WHAT TO DO:
Nothing but the lines from the one containing "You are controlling" through the end of the data below should appear in the answer, each exact and free of pictures.

######

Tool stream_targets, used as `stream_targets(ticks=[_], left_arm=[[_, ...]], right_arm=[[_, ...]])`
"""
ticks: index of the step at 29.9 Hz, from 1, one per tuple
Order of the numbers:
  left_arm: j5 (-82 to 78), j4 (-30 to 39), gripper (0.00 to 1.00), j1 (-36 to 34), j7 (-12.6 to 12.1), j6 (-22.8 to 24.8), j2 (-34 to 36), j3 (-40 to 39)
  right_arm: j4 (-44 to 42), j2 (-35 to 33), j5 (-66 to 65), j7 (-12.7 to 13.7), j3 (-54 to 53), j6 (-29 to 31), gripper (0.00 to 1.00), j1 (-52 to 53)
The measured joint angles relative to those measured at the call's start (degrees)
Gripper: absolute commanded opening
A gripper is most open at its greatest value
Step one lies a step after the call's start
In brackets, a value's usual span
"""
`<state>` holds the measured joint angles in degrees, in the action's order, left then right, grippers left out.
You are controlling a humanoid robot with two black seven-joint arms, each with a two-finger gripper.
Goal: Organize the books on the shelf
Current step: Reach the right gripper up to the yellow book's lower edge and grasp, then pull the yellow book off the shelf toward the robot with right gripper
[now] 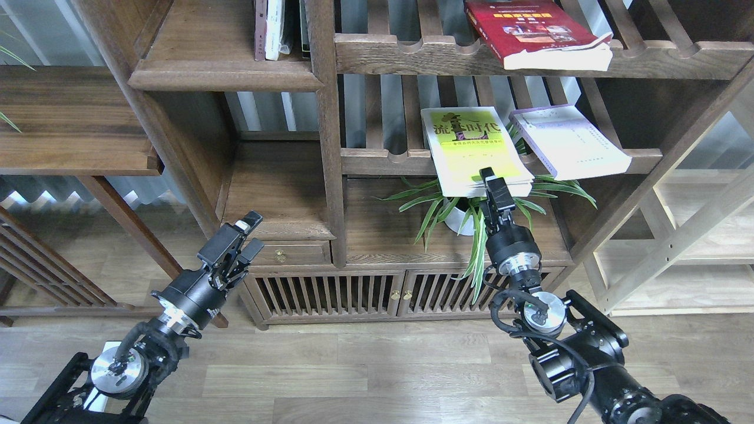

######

RESULT OF THE EXERCISE:
You are controlling a humanoid robot with two black seven-joint arms, each with a two-finger gripper.
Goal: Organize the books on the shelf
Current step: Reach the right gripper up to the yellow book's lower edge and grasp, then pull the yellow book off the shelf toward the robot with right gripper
[now] 

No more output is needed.